Activity - Only lines with the word "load" are wanted; copy each of them from the listing below.

Records provided -
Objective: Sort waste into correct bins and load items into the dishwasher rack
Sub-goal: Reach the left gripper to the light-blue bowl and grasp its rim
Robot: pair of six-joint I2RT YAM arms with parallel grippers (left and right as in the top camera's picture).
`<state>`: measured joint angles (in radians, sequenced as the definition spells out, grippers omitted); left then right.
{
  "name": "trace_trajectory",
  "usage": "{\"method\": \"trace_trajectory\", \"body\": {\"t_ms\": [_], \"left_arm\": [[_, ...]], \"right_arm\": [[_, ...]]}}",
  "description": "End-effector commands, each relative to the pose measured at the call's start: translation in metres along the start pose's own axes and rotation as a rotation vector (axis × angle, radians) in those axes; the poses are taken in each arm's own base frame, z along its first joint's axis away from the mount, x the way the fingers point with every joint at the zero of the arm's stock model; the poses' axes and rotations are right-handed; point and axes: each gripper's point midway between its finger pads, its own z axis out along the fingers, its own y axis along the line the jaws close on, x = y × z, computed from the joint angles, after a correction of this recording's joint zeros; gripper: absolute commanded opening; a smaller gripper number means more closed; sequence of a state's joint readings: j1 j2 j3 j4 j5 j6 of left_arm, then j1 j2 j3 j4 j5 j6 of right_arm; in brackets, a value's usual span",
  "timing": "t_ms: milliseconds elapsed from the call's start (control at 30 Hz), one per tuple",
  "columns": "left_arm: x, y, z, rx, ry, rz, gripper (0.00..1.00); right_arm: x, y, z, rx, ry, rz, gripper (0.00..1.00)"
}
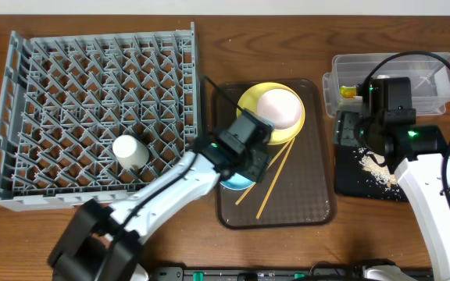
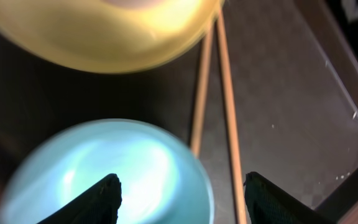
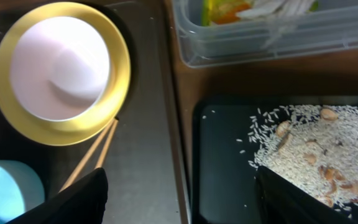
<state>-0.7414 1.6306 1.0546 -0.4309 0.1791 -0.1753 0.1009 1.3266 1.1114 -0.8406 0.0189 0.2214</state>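
Observation:
The light blue bowl (image 2: 92, 168) sits on the brown tray, its rim between my left gripper's (image 2: 182, 190) open fingers: one finger is over the bowl's inside, the other past a chopstick. The chopsticks (image 1: 276, 173) lie beside it. A white bowl (image 1: 281, 109) rests on the yellow plate (image 1: 248, 100). The white cup (image 1: 131, 151) stands in the grey rack (image 1: 69, 70). My right gripper (image 3: 179, 193) hangs open and empty above the edge between the brown tray and the black tray (image 3: 222, 155), which holds rice (image 3: 316, 140). The clear tub (image 3: 278, 40) holds the wrapper (image 3: 229, 9) and a white scrap (image 3: 278, 6).
The brown serving tray (image 1: 303, 195) lies between the rack and the black tray (image 1: 350, 178). The clear tub (image 1: 436, 70) stands at the back right, close behind my right arm. The rack's near wall is just left of my left arm.

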Motion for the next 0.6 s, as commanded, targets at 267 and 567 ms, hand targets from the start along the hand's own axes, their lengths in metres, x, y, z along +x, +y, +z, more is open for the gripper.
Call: {"method": "trace_trajectory", "body": {"t_ms": [267, 567], "left_arm": [[0.019, -0.005, 0.038, -0.021, 0.099, 0.042, 0.44], [0.024, -0.005, 0.042, -0.024, 0.119, 0.032, 0.22]], "right_arm": [[-0.002, -0.006, -0.003, 0.019, -0.009, 0.028, 0.73], [-0.002, -0.006, -0.003, 0.019, -0.008, 0.028, 0.73]]}}
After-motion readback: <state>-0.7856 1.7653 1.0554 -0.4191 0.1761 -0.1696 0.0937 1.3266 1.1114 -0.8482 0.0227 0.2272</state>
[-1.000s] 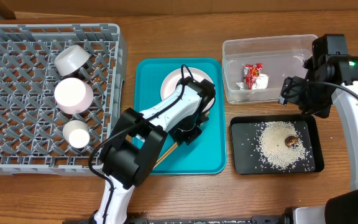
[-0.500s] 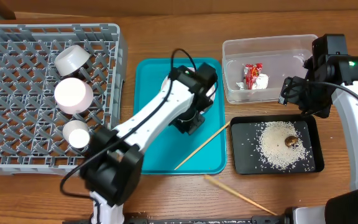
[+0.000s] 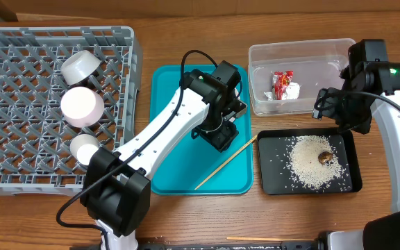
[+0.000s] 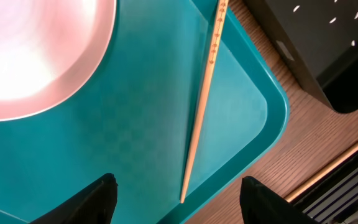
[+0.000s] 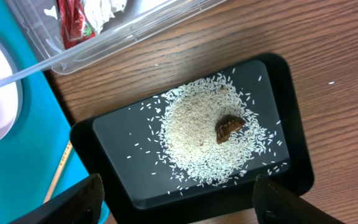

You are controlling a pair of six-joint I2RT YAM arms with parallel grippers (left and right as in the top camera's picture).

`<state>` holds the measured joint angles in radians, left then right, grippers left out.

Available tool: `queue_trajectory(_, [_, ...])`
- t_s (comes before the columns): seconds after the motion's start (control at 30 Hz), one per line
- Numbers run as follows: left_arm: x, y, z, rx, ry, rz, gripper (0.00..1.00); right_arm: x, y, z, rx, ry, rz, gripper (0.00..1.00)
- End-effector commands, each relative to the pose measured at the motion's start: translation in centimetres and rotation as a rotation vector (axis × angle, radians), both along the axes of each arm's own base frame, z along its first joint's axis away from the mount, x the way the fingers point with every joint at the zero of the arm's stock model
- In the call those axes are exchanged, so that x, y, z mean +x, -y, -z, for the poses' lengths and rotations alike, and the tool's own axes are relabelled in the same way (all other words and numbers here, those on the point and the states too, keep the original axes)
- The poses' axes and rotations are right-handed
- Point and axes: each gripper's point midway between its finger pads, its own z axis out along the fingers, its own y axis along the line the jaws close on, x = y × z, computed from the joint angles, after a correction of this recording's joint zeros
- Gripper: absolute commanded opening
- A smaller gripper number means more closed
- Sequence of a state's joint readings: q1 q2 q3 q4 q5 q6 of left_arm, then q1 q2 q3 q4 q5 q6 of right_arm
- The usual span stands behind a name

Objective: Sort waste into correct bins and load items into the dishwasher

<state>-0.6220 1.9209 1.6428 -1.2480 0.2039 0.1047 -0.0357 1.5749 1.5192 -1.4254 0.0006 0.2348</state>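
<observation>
My left gripper [image 3: 221,133] [image 4: 179,199] hangs open over the teal tray [image 3: 235,177], holding nothing. One wooden chopstick [image 3: 226,163] [image 4: 202,99] lies slanted on the tray, its far end over the right rim. A second chopstick [image 3: 255,239] lies at the table's front edge. The white plate [image 4: 30,56] sits on the tray, mostly hidden by the arm from overhead. My right gripper [image 3: 339,111] [image 5: 178,199] is open above the black tray [image 3: 269,184] holding rice [image 5: 197,143] and a brown lump [image 5: 229,127]. The red-and-white wrapper [image 3: 283,85] lies in the clear tub [image 3: 301,52].
The grey dish rack [image 3: 54,31] at the left holds three bowls [image 3: 82,64] [image 3: 82,105] [image 3: 85,148]. The left arm stretches across the teal tray. The clear tub and black tray sit close together on the right.
The left gripper has opened and lifted toward the back. Both chopsticks left it: one now lies across the tray's right rim, the other slid to the table's front edge.
</observation>
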Motion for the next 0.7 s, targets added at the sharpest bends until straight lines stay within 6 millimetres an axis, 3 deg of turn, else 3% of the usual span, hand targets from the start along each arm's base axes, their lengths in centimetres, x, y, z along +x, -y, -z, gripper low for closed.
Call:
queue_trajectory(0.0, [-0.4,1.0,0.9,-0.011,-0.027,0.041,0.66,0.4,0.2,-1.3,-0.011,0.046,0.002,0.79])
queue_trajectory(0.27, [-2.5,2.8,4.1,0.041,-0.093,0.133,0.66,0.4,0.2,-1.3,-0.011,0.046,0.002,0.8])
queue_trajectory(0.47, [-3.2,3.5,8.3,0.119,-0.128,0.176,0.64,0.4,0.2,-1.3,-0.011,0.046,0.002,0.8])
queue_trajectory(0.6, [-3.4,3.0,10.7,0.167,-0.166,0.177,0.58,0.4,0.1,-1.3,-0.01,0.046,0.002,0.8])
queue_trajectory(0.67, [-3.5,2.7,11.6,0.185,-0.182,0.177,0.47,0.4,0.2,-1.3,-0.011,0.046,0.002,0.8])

Written solution -
Objective: Sort waste into correct bins and load items into the dishwasher rack
Objective: Sort waste into correct bins and load items into the dishwasher

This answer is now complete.